**ABOUT THIS TASK:**
Everything in the listing below except the pictures should be reproduced exactly.

**GIVEN INFORMATION:**
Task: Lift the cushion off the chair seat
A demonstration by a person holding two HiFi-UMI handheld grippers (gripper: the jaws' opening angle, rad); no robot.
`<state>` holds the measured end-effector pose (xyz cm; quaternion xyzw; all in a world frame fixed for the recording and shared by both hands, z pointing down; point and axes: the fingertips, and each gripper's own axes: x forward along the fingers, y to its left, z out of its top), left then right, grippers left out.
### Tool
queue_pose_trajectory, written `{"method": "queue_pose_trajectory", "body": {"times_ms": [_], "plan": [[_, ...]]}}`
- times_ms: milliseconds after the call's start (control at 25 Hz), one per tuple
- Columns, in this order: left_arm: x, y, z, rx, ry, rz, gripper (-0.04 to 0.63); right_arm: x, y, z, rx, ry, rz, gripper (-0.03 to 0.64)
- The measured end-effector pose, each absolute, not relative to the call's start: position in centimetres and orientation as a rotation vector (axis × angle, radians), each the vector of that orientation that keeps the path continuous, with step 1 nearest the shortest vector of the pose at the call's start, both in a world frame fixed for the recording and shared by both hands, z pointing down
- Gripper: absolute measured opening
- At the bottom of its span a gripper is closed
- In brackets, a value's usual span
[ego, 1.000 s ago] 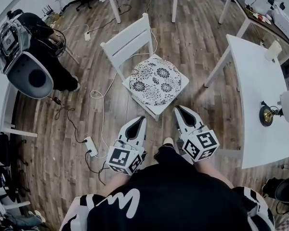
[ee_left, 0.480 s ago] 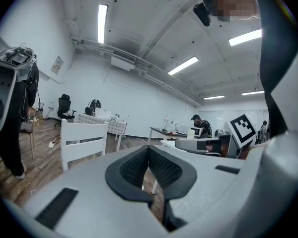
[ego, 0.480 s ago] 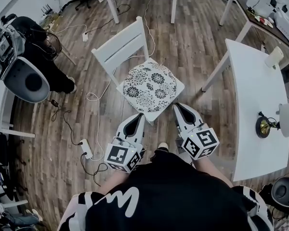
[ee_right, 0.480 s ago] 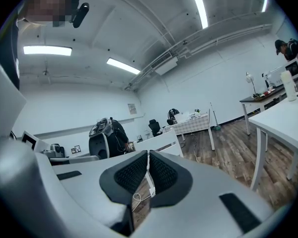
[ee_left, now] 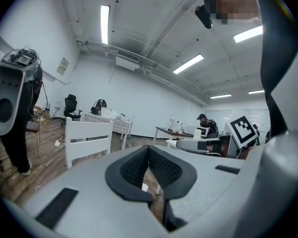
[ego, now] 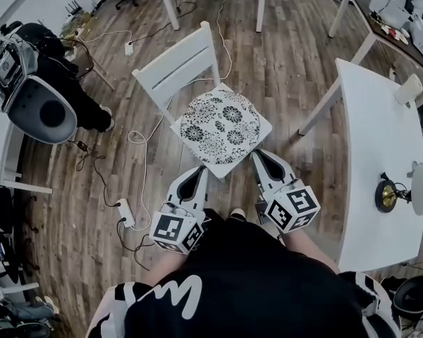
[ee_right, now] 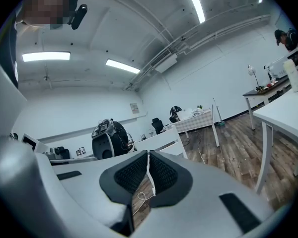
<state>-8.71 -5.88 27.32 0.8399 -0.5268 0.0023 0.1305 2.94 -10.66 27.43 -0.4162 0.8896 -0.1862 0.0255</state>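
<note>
Both grippers are closer to the chair (ego: 175,67) than a second ago; their tips were short of its front edge and now reach its front corners. Cushion has not moved on the seat.

Far left of the chair: a grey-and-black machine (ego: 35,108) stands on the wood floor (ego: 289,69). Between it and the chair, a white power strip (ego: 125,212) lies on the floor, with a white cable (ego: 142,162) running up toward the chair's left side.

You hold the left gripper (ego: 201,170) at the chair's front-left corner, pointing at the seat. Its jaws are clenched together with nothing between them, and the tips are just beside the seat edge. I cannot tell if they touch it.

The floral black-and-white cushion (ego: 221,127) lies flat on the chair seat, covering almost all of it, in front of the slatted backrest. Neither gripper has hold of it.

You hold the right gripper (ego: 258,155) at the chair's front-right corner, tips just beside the cushion's edge. Its pads are closed against each other and it is empty.

Right of the chair, well apart from it: a white table (ego: 370,129) with a small brass object (ego: 386,196) on it.
</note>
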Motion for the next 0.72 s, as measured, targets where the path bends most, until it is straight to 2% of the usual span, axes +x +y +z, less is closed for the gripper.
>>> {"method": "queue_pose_trajectory", "body": {"times_ms": [720], "plan": [[-9.6,-10.8,28.3,2.43,-1.501,0.005,0.005,1.9,-14.9,28.9,-1.305,2.756,-0.625,0.028]]}}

**EXERCISE RESPONSE:**
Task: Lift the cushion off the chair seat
A demonstration by a person holding two HiFi-UMI handheld grippers (gripper: the jaws' opening angle, rad); no robot.
`<state>` holds the measured end-effector pose (xyz cm; quaternion xyzw; all in a world frame fixed for the recording and shared by both hands, z pointing down; point and axes: the fingertips, and each gripper's own axes: x forward along the fingers, y to its left, z out of its top), left then right, grippers left out.
### Tool
queue_pose_trajectory, written `{"method": "queue_pose_trajectory", "body": {"times_ms": [_], "plan": [[_, ...]]}}`
- times_ms: milliseconds after the call's start (control at 25 Hz), one per tuple
- Columns, in this order: left_arm: x, y, z, rx, ry, rz, gripper (-0.04 to 0.63); right_arm: x, y, z, rx, ry, rz, gripper (-0.03 to 0.64)
- The measured end-effector pose, each absolute, not relative to the call's start: position in centimetres and orientation as a rotation vector (axis × angle, radians), each the vector of that orientation that keeps the path continuous, with step 1 nearest the shortest vector of the pose at the call's start, both in a world frame fixed for the recording and shared by both hands, z pointing down
- Gripper: absolute measured opening
- At the bottom of its span a gripper is closed
- In brackets, a value's usual span
[ego, 1.000 s ago] 
[ee_left, 0.480 s ago] 
[ego, 0.480 s ago] 
[ee_right, 0.480 s ago] 
[ee_left, now] 
[ego, now] 
[ee_right, now] 
<state>-8.71 -5.88 27.32 0.8399 -0.5268 0.0023 0.1305 2.94 -10.66 27.43 -0.4162 0.8896 -0.1862 0.0255</state>
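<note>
Both grippers are closer to the chair (ego: 175,67) than a second ago; their tips were short of its front edge and now reach its front corners. Cushion has not moved on the seat.

Far left of the chair: a grey-and-black machine (ego: 35,108) stands on the wood floor (ego: 289,69). Between it and the chair, a white power strip (ego: 125,212) lies on the floor, with a white cable (ego: 142,162) running up toward the chair's left side.

You hold the left gripper (ego: 201,170) at the chair's front-left corner, pointing at the seat. Its jaws are clenched together with nothing between them, and the tips are just beside the seat edge. I cannot tell if they touch it.

The floral black-and-white cushion (ego: 221,127) lies flat on the chair seat, covering almost all of it, in front of the slatted backrest. Neither gripper has hold of it.

You hold the right gripper (ego: 258,155) at the chair's front-right corner, tips just beside the cushion's edge. Its pads are closed against each other and it is empty.

Right of the chair, well apart from it: a white table (ego: 370,129) with a small brass object (ego: 386,196) on it.
</note>
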Motion for the next 0.72 s, as measured, targets where the path bends most, until it is straight to 2% of the usual span, axes +x +y +z, less is closed for the gripper.
>>> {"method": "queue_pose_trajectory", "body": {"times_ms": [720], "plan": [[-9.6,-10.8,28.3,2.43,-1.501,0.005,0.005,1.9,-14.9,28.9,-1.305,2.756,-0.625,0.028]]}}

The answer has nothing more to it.